This little parable is a follow up to the previous essay on Bible translation: On literal translation. It’s meaning probably isn’t what you think, but again: He that hath eeris of heerynge, heere he (Wycliffe Bible).
One of my favorite contemporary landscape photographers is Thomas Heaton. He primarily uses a modern Canon 5D mark something as well as a Fuji X-T3, I believe. They are both modern digital cameras.
His work is excellent. He has an incredibly well-developed sense of intuition for light, shape, colour, and composition. Heaton will be remembered as one of the great landscape photographers of my generation. But one thing that he has said on various occasions is that he doesn’t really care about photography gear. That does not mean he doesn’t know and understand the equipment he uses, he does and teaches others how to use it as well.
He uses modern tools to create beautiful, compelling pieces of art. He is an upstart: taking advantage of other people’s scientific research and breakthroughs for converting photons into electrical charge and converting that charge into a range of tones and colors. Heaton’s lenses are made up of machine-shaped glass lenses that a computer calculated the mathematical formulas in order to focus the sharpest image on his camera’s CMOS sensor. He uses every modern tool available to him to create beautiful and compelling pieces of art.

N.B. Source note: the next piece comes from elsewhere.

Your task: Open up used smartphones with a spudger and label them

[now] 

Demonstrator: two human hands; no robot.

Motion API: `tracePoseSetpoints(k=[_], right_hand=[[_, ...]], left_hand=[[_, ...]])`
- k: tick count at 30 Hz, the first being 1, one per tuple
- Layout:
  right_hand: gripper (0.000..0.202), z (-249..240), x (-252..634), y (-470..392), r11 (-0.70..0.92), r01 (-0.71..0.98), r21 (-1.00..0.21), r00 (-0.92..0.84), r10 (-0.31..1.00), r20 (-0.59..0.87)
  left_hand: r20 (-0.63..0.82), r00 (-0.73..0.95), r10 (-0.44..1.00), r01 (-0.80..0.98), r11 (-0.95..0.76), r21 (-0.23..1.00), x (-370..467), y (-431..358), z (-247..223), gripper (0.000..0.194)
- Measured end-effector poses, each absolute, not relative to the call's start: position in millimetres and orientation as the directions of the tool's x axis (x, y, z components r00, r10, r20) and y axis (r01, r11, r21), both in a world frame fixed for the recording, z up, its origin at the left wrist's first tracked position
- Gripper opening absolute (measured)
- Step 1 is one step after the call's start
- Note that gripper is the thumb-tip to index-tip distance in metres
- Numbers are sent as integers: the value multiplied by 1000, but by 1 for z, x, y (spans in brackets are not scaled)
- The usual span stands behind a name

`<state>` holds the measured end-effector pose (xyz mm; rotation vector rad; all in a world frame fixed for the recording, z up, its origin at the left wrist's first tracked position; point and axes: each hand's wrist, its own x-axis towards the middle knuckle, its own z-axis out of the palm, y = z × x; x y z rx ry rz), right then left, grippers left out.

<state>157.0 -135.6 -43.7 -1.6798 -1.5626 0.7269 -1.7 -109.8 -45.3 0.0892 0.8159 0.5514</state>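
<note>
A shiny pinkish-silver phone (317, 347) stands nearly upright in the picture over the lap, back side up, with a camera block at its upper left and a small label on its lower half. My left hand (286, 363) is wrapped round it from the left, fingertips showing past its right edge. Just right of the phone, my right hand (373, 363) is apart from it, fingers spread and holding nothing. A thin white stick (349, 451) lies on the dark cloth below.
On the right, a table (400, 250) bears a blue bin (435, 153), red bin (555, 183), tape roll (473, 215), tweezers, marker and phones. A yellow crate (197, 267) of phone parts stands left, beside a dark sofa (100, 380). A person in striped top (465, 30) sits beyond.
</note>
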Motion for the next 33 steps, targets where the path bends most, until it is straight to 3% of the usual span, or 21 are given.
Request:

But, Frederick Scott Archer and Gustave Le Gray, they were different. They needed to understand the scientific principles that under-girded photography: how to mix silver nitrate into a light sensitive emulsion which could then be spread over a glass or aluminum plate. They needed to understand how to grind and polish a meniscus lens just right so that it would produce an image. They balance the variables between making it large enough to produce a short enough exposure vs. small enough that the resulting image would be sufficiently sharp.
Archer and Gray are doing everything from scratch because there no tradition to draw from. And they made a lot of mistakes. There was a substantial amount of guessing along the way. But they did not fully understand why what they were doing worked the way it did. They didn’t even realize just how toxic the materials they worked with were.
There are actually more wet plate collodion practitioners alive today than there were a century ago when the medium was dominant. And being such a practitioner requires a different set of skills. Ian Ruhter’s work is high contrast, inscrutable, and beautiful. Ian lives in analog tradition of photography. He mixes his silver nitrate from scratch. He creates his light-sensitive collodion emulsion by hand. He pour it on to his aluminum plates to create singular images that cannot be reproduced. One plate. One image.
The end.
I have an interpretation of this little parable, but it probably is not what you think. I’ll just say this: the digital photographer, Thomas Heaton isn’t the linguistics-oriented approach to translation.
Beyond that I have just a few additional questions+answers for you:
- Is one of these bad and the other good? No.
- Has photography lost something as the world shifted from one to the other? Yes.
- Have photography also gained something as the world shifted from one to the other? Again: Yes.